Cases brought by non-profits:
- 48 cases have been brought by non-profit organizations. Six (6) cases were withdrawn by the plaintiffs and 16 cases were dismissed and those decisions were not appealed, so 26 of the non-profit cases are pending.
- For the most part, courts have dismissed the non-profit cases as not being ripe or because plaintiffs lack standing. This is because non-profits with religious objections to providing contraceptive coverage were given a delay in implementing the benefit and the Administration was undertaking rulemaking on an “accommodation” for non-profit organizations with religious objections to providing the benefit. The Administration finalized its rule on June 28 – so far, 18 non-profit organizations have said that they are not satisfied with the accommodation and intend to proceed with their lawsuits or have re-filed lawsuits that had been dismissed.
Cases brought by others:
- 2 cases have been brought by plaintiffs that are neither for-profit companies nor non-profit organizations.

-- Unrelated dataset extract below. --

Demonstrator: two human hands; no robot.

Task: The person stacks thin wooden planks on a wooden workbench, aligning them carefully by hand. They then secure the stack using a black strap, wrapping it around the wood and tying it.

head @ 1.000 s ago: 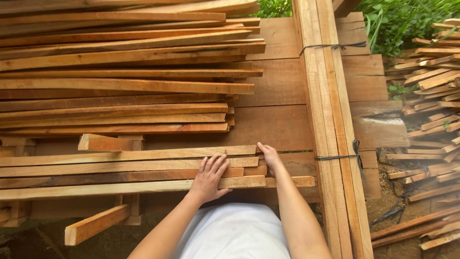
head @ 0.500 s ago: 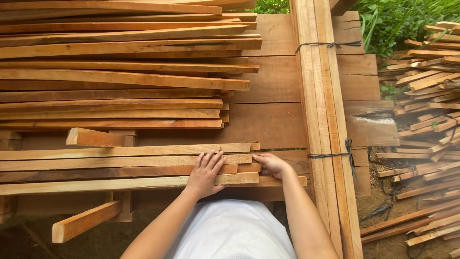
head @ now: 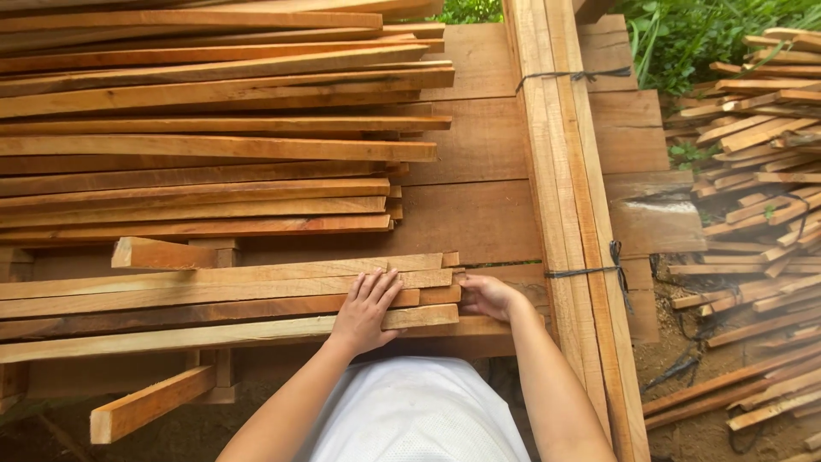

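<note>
Hands [head: 363,312] square slat ends [head: 440,291] (flush-ish) — together.

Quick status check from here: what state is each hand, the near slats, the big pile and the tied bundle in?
Left hand: flat, fingers spread, pressing on the near slats.
Right hand: cupped against the slat ends, no closed grip.
Near slats: lying flat side by side, right ends roughly aligned.
Big pile: loosely stacked, ends uneven.
Tied bundle: bound with dark cord in two places, lying crosswise.
Short block: loose, tilted, below the slats.
</note>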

- Wieland was brought by Missouri State Representative Paul Wieland, a member of the Missouri House of Representatives. This is the first challenge to the contraceptive coverage benefit by an employee who receives insurance coverage through an employer that is complying with the requirement. A Missouri district court dismissed the case because Representative Wieland did not have standing to bring the case.
- State of Nebraska was brought by officials representing the states of Nebraska, South Carolina, Michigan, Texas, Florida, Ohio, and Oklahoma. Following the government’s rulemaking on the accommodation, the plaintiffs asked the 8th Circuit to dismiss their case, which the court did.